When f is a probability density function

Question

How to determine $C$ if $f$ is a probability density function? $$f(x,t)=\dfrac {1}{C\sqrt{t}}e^{-\dfrac{{x}^2}{4t}}$$

Should I integrate the integral $$\int_{-\infty}^{\infty}f(x,t) \ \ dx$$

Answer 1

This answer is not really structural but can be enough if you have allready some knowledge about PDF-s.

Do you know that $$\frac{1}{\sigma\sqrt{2\pi}}e^{-\dfrac{x^{2}}{2\sigma^{2}}}$$ is a PDF for $\sigma>0$ linked with distribution $Norm(0,\sigma^{2})$?

Compare it with your $f(x,t)=\frac{1}{C\sqrt{t}}e^{-\dfrac{x^{2}}{4t}}$.

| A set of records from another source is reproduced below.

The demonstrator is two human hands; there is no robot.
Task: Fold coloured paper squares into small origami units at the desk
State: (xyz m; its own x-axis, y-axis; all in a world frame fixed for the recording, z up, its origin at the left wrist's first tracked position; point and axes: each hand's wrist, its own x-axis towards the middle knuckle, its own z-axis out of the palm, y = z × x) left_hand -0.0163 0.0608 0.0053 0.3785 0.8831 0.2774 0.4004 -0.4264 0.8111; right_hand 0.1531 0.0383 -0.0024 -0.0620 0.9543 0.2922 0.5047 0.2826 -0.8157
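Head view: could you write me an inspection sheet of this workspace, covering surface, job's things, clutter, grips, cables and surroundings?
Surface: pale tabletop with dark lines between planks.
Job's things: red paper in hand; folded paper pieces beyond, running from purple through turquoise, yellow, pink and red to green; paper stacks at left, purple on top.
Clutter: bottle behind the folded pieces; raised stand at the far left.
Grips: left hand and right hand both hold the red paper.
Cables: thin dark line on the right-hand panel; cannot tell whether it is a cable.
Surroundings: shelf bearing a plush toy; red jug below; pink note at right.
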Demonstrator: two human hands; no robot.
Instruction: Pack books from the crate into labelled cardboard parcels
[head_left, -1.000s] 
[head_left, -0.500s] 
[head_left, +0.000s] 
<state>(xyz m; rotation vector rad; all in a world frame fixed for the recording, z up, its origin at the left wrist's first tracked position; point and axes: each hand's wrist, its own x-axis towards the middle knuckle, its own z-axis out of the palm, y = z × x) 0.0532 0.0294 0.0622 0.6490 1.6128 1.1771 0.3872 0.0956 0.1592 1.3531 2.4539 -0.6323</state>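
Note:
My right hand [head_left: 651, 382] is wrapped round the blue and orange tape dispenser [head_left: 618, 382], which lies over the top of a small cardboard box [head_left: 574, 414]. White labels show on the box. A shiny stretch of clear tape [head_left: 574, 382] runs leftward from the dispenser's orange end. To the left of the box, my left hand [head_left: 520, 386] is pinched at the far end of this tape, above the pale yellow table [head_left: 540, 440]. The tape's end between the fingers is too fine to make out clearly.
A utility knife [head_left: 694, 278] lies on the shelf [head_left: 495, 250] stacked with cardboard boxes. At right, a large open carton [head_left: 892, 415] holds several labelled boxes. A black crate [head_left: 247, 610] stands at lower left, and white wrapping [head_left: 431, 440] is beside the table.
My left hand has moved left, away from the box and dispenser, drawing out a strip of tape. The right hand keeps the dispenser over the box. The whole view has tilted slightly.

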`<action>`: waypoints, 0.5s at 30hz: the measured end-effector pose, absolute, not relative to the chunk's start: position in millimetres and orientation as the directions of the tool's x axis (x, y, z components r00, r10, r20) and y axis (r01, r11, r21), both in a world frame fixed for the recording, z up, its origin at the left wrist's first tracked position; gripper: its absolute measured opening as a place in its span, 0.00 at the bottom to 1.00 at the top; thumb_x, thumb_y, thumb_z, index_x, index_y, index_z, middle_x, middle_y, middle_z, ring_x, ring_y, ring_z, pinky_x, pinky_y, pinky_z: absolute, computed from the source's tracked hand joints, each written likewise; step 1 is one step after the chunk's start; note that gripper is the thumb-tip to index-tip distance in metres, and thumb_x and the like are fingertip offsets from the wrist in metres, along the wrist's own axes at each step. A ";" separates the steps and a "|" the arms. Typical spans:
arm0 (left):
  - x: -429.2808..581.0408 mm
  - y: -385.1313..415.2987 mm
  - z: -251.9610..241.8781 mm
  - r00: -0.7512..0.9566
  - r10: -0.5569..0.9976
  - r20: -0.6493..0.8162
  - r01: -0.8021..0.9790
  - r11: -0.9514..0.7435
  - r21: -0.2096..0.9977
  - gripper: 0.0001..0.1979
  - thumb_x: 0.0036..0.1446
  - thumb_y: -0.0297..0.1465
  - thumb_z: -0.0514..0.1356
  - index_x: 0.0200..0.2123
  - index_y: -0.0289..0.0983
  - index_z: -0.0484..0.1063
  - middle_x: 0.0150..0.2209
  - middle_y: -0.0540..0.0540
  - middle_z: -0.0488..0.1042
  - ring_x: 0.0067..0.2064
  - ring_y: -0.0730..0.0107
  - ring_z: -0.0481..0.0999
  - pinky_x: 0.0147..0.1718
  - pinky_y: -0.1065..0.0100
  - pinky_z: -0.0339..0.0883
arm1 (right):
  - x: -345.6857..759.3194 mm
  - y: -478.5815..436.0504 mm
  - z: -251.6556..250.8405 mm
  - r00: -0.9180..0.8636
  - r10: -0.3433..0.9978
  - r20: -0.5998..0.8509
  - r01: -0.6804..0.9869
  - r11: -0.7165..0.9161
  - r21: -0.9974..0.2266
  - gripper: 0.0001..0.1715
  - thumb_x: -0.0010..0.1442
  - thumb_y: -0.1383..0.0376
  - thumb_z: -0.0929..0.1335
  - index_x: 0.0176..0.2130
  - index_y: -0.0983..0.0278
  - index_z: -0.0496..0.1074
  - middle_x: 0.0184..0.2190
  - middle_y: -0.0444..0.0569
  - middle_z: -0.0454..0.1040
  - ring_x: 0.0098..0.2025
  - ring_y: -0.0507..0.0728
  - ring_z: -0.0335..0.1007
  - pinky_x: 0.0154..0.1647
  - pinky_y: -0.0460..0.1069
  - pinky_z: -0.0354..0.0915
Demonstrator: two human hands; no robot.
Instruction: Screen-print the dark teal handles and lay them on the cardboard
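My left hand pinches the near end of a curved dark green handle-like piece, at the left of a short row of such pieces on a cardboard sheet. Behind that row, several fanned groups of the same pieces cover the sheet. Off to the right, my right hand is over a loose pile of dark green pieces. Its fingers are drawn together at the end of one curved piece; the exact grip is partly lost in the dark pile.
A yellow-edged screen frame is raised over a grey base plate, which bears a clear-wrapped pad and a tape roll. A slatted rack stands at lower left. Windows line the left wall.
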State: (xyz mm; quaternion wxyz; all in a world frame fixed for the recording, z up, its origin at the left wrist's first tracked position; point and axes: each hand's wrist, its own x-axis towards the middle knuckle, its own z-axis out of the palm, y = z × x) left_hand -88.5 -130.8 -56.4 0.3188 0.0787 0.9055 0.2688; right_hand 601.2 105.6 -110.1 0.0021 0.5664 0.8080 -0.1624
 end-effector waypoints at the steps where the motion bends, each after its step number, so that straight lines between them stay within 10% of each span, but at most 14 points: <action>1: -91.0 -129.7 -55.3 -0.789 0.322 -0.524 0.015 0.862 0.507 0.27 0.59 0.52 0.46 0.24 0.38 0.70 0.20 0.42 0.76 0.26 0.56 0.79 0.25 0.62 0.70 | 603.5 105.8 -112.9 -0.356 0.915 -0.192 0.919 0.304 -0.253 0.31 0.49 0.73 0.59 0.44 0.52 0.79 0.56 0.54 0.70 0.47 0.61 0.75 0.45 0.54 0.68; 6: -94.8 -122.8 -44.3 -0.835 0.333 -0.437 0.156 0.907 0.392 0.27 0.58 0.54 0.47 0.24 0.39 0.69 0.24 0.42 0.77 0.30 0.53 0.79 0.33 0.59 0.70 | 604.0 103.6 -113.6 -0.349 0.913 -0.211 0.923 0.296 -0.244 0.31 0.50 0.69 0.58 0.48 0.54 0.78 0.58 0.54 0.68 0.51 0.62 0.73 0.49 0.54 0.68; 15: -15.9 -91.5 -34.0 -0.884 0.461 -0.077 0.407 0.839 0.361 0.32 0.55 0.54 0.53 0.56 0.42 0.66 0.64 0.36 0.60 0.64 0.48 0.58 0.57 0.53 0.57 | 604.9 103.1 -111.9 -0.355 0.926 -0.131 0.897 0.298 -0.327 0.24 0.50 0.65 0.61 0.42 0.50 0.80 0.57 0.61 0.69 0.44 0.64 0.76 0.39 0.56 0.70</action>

By setting $t=\frac{1}{2}\sigma^{2}$ we come to $\frac{2}{C\sigma\sqrt{2}}e^{-\dfrac{x^{2}}{2\sigma^{2}}}$ which can only be a PDF if $\frac{2}{C\sigma\sqrt{2}}=\frac{1}{\sigma\sqrt{2\pi}}$ or equivalently $C=2\sqrt{\pi}$.

Answer 2

By definition, a probability density function integral is $1$. That is:

$$\int_{-\infty}^{+\infty}f(x,t)\text{d}x = 1$$

In your case, the integral depends on the constant $C$.

So, you have to solve the following: $$\int_{-\infty}^{+\infty}f(x,t)\text{d}x = g(C) = 1$$

In your case, $g(C) = 2\frac{\sqrt{\pi}}{C}$, and hence $C = 2\sqrt {\pi}$